Rivest, Shamir, Adleman : l’algorithme à clé publique

L’algorithme de chiffrement à clé publique le plus répandu depuis 1977, fondé sur la difficulté de retrouver les deux facteurs premiers d’un très grand nombre. Le commerce en ligne repose dessus.

Ce qu’il a rendu possible

Échanger en sécurité avec quelqu’un sans s’être mis d’accord au préalable sur un secret commun. Auparavant il fallait avoir transmis une clé par un autre canal, ce qui interdisait le commerce entre inconnus. Tout le chiffrement du web, et la signature électronique, reposent sur ce renversement.

Facile à multiplier, difficile à défaire

Multiplier deux grands nombres premiers est immédiat ; retrouver ces deux facteurs à partir du résultat ne l’est pas, et le temps nécessaire croît très vite avec la taille.
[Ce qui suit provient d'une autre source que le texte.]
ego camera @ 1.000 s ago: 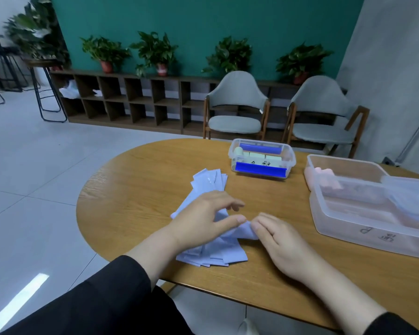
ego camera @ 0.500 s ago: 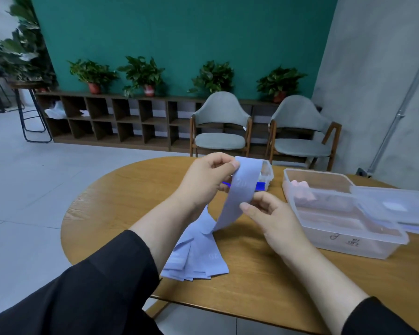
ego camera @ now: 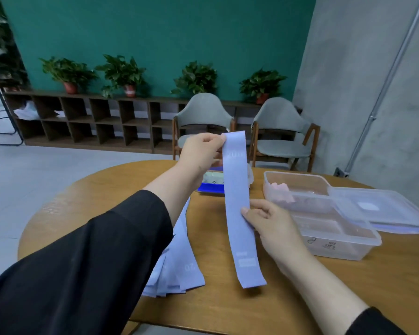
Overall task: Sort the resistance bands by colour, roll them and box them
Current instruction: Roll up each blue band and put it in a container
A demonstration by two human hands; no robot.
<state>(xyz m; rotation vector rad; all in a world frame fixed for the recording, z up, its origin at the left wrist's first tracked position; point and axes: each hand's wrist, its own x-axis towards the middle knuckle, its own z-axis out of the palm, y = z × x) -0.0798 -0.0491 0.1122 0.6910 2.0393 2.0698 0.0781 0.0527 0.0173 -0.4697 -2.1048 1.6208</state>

Toute la sécurité tient dans cet écart, et non dans le secret de la méthode, publique depuis l’origine.

L’échéance quantique

Un calculateur quantique de taille suffisante ferait tomber cette difficulté d’un coup. La date se discute, la direction non. Et des données interceptées puis conservées aujourd’hui pourraient être déchiffrées plus tard : la menace porte donc déjà sur ce qui circule maintenant.

Savoir où il est employé

La migration vers des algorithmes résistants est engagée, mais elle suppose un inventaire préalable. On ne remplace pas ce qu’on n’a pas recensé, et RSA se cache dans des endroits qu’on n’inspecte jamais : certificats, sauvegardes, équipements réseau, cartes à puce.